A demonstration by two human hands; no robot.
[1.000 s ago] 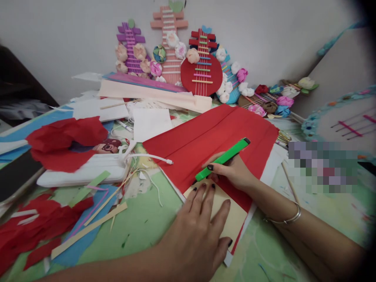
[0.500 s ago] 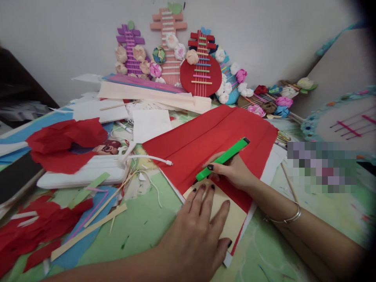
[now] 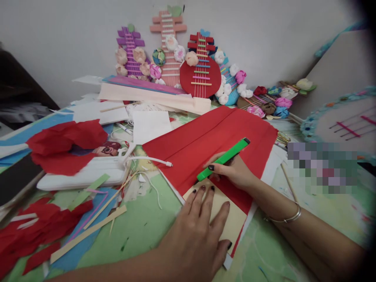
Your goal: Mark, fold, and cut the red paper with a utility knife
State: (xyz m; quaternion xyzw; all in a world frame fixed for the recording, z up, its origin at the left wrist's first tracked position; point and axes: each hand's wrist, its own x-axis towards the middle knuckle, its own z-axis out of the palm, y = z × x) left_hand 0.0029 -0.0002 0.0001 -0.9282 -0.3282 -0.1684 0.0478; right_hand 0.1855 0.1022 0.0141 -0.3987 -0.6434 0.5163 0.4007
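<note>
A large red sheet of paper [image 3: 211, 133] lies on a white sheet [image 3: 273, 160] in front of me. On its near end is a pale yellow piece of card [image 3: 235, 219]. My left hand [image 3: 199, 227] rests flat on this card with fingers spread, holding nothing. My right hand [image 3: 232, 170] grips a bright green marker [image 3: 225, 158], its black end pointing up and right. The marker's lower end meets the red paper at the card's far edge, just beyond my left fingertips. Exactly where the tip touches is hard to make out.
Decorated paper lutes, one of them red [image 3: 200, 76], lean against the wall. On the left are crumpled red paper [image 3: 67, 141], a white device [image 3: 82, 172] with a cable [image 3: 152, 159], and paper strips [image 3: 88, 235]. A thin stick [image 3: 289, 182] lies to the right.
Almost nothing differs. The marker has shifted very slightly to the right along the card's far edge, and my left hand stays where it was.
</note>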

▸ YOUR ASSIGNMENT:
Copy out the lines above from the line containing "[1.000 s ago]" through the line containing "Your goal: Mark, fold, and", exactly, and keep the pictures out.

▸ THE COMPLETED TASK:
[1.000 s ago] 
[0.500 s ago] 
[now] 
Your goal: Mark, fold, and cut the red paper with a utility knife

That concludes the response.